*YOUR GOAL:*
Produce exactly the lines from the one holding "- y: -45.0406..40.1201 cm" through the last line of the data below, with every picture left out.

Recorded data:
◇ ◇ ◇ ◇ ◇

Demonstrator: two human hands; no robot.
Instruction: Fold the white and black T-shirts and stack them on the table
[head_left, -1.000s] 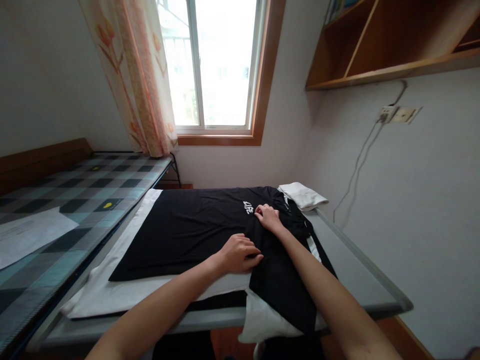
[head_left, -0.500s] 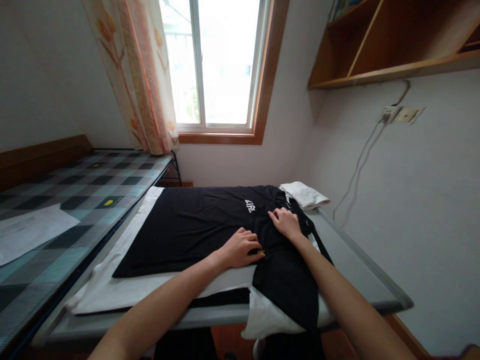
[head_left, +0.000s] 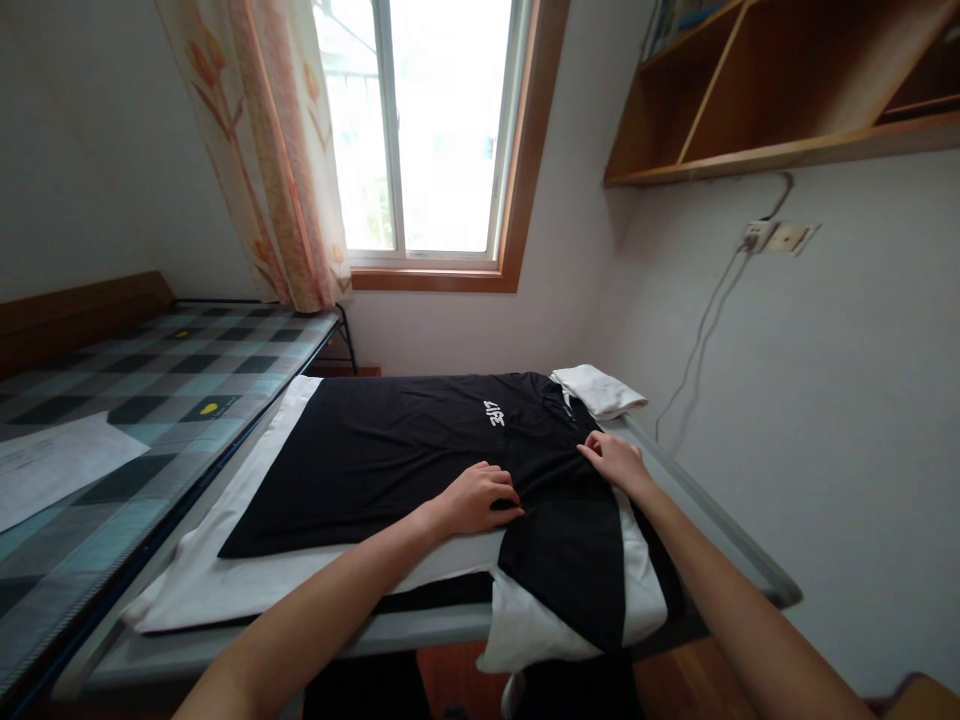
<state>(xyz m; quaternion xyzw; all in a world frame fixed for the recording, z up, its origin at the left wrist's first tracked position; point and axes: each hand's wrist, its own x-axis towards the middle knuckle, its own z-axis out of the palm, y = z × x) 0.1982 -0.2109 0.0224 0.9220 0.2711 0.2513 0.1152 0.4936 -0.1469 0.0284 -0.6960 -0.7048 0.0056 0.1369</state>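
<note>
A black T-shirt (head_left: 360, 460) with white lettering lies spread over a white garment (head_left: 285, 580), its hem to the left and collar to the right. My left hand (head_left: 478, 498) rests at its near side by the underarm, fingers curled and closed on the cloth. At the shoulder seam near the collar, my right hand (head_left: 616, 462) pinches the black fabric between thumb and fingers. The black sleeve droops toward me over the table's near edge, with a white sleeve (head_left: 517, 630) beneath it.
The clothes lie on a grey-edged table (head_left: 720, 500). A folded white cloth (head_left: 600, 390) sits at the far right corner. Left is a bed with a checked mattress (head_left: 247, 350) and a paper sheet (head_left: 67, 460). A wooden shelf (head_left: 750, 150) hangs upper right above a socket (head_left: 761, 236).
My right hand has moved right, from the upper chest to the shoulder of the black T-shirt. My left hand stays at the underarm. The view has shifted slightly.
</note>
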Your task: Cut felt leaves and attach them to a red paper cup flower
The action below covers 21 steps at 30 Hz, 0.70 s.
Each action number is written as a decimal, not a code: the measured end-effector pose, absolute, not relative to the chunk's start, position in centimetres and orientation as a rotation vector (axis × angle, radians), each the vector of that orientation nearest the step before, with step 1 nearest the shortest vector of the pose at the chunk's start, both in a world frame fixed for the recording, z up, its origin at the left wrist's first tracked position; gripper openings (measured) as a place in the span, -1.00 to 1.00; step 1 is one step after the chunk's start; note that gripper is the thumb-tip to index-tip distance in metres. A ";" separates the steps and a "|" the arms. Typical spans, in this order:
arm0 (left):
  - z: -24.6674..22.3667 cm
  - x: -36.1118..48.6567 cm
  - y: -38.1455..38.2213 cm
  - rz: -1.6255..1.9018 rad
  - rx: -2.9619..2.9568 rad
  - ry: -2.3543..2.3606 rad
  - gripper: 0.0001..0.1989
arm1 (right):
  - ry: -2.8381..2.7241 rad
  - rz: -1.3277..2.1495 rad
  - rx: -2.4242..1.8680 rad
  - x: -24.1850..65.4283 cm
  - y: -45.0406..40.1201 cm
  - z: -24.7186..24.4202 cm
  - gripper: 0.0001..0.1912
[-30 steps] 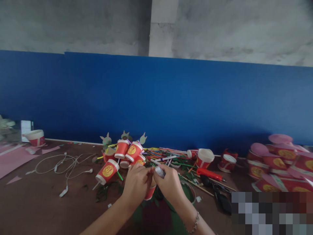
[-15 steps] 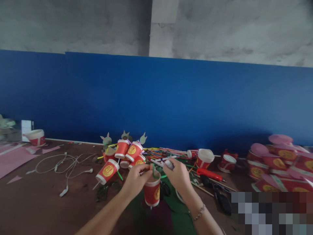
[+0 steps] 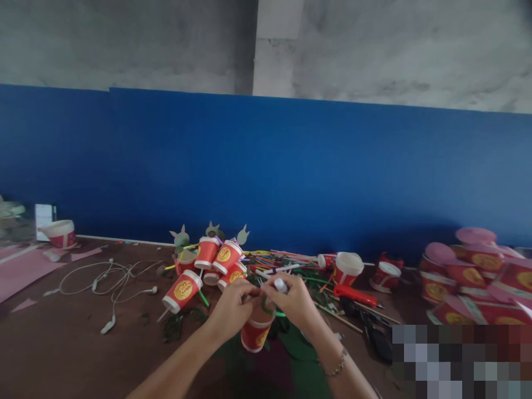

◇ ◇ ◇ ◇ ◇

*EXERCISE RESPONSE:*
  - y: -45.0406..40.1201 cm
  - z: -24.7186..24.4202 cm
  - gripper: 0.0001..0.1912
[-30 steps] 
[-15 steps] 
[+0 steps] 

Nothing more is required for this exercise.